What this task involves: Up to and including the line containing "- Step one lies", please reproduce the lines of the listing below, starting from the top.

================

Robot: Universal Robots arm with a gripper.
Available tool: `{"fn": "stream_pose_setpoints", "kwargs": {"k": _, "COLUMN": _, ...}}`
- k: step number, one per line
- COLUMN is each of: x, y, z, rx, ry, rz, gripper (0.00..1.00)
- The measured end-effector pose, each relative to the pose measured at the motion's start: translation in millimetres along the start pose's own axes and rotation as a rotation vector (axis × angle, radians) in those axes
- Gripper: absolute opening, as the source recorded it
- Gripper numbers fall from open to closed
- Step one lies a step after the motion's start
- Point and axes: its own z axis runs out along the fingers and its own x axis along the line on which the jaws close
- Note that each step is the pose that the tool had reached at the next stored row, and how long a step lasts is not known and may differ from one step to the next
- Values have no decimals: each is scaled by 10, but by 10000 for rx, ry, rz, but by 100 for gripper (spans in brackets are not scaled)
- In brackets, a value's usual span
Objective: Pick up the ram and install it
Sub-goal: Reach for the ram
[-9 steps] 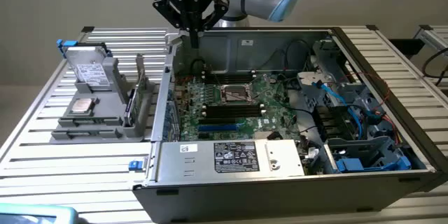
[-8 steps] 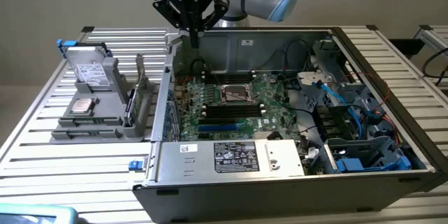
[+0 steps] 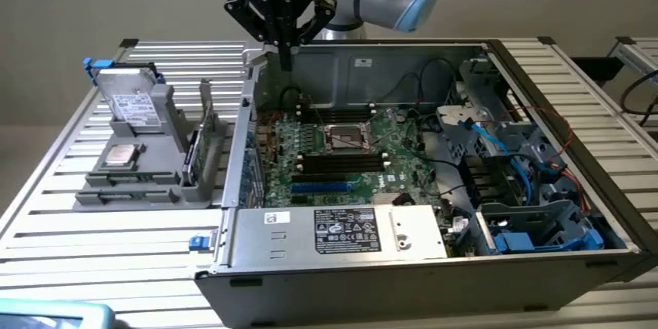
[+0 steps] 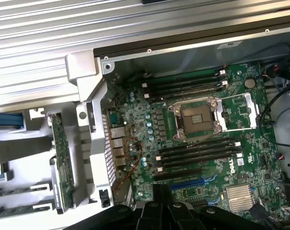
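Exterior view: jaws closed, empty, above computer case point(image 3: 340, 283).

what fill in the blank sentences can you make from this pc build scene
The gripper hangs above the open computer case with its jaws ___.
The processor socket on the motherboard is ___.
The grey parts holder sits on the exterior view's ___ of the case.
Missing: shut; empty; left.
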Motion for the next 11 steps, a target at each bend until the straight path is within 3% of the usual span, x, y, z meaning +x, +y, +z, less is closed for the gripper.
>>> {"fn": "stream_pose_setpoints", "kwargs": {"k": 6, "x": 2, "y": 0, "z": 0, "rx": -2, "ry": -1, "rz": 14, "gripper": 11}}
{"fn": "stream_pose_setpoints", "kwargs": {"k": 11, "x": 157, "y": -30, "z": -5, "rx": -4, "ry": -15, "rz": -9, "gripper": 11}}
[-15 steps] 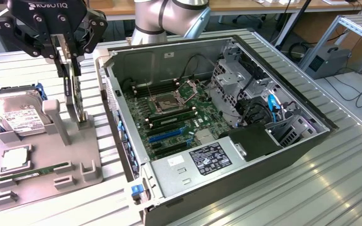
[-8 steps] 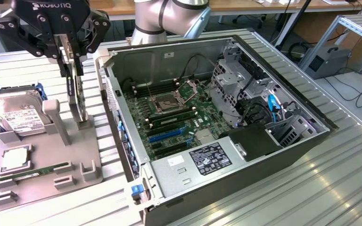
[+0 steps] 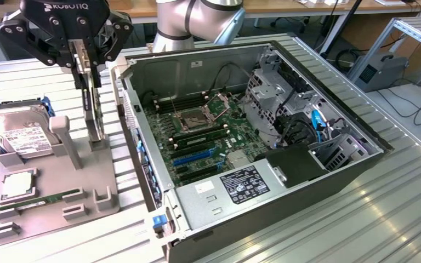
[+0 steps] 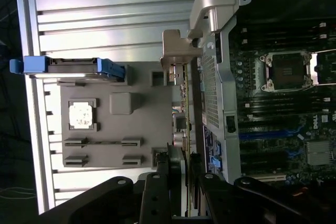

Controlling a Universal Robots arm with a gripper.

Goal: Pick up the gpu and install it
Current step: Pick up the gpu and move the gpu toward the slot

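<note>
Beside the open computer case (image 3: 195,53), the gpu (image 3: 95,112) stands on edge over the grey holder (image 3: 46,189). Its top is hidden between the 2 fingers of the gripper (image 3: 87,66), which are clamped on it. I cannot tell whether its lower edge touches the holder.

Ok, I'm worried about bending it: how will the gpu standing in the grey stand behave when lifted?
The gpu is a thin flat board, so probably stiff yet fragile if twisted, and light for its size. Standing on edge in the grey stand, it looks apt to tip if pushed sideways. The end effector hangs over its top edge.
</note>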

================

Result:
Robot: Universal Robots arm with a gripper.
Available tool: `{"fn": "stream_pose_setpoints", "kwargs": {"k": _, "COLUMN": _, ...}}`
- k: step number, one per line
- COLUMN is each of: x, y, z, rx, ry, rz, gripper (0.00..1.00)
- The measured end-effector pose, each relative to the pose measured at the motion's start: translation in millimetres along the start pose's own axes and rotation as a rotation vector (axis × angle, radians) in those axes
- Gripper: absolute opening, as the source recorded it
- Gripper numbers fall from open to closed
- Step one lies a step after the motion's start

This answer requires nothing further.